_DATA_.
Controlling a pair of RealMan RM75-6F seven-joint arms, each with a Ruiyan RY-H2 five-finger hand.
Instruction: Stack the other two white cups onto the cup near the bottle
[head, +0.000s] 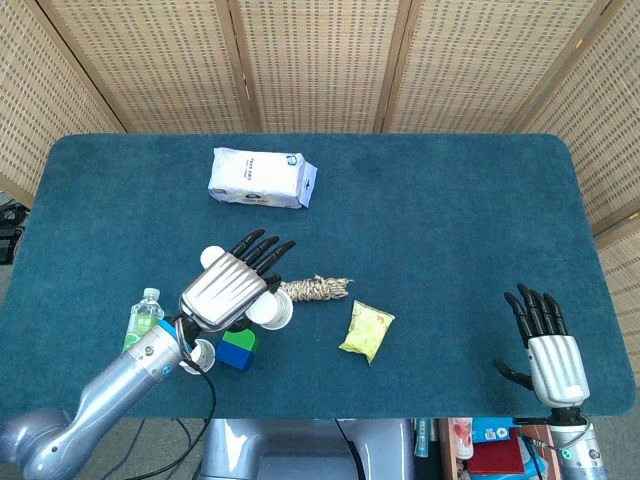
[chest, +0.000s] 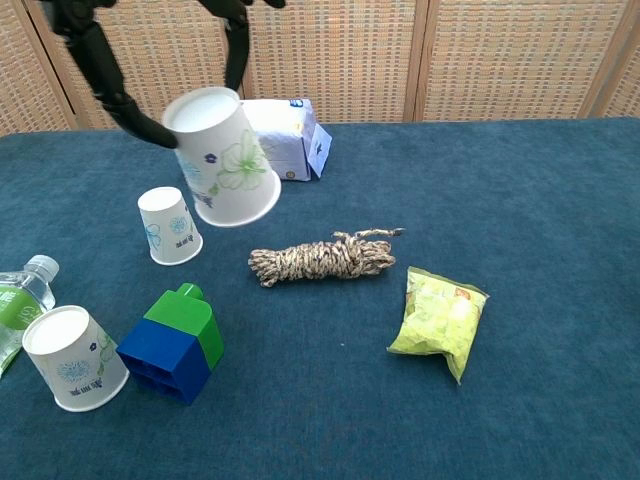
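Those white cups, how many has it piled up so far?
None stacked yet. The left hand holds one cup lifted off the table, upside down and tilted. The cup by the bottle stands alone, nothing on it, next to the bottle. A third cup sits untouched behind the blue and green block. The right hand is idle. Both stackings remain.

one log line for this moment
left hand: holds white paper cup lifted, upside down | right hand: open | stack: not started

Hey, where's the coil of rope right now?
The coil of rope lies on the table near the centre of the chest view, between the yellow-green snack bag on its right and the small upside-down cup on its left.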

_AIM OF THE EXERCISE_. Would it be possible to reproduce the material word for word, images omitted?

_FINISHED EXERCISE_.
Controlling a pair of RealMan RM75-6F seven-joint arms, each with a Ruiyan RY-H2 five-finger hand.
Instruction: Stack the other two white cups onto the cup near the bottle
[head, +0.000s] 
[chest, +0.000s] 
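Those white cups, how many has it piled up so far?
None stacked yet. The left hand holds one cup lifted off the table, upside down and tilted. The cup by the bottle stands alone, nothing on it, next to the bottle. A third cup sits untouched behind the blue and green block. The right hand is idle. Both stackings remain.

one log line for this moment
left hand: holds white paper cup lifted, upside down | right hand: open | stack: not started

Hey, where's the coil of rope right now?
The coil of rope lies on the table near the centre of the chest view, between the yellow-green snack bag on its right and the small upside-down cup on its left.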

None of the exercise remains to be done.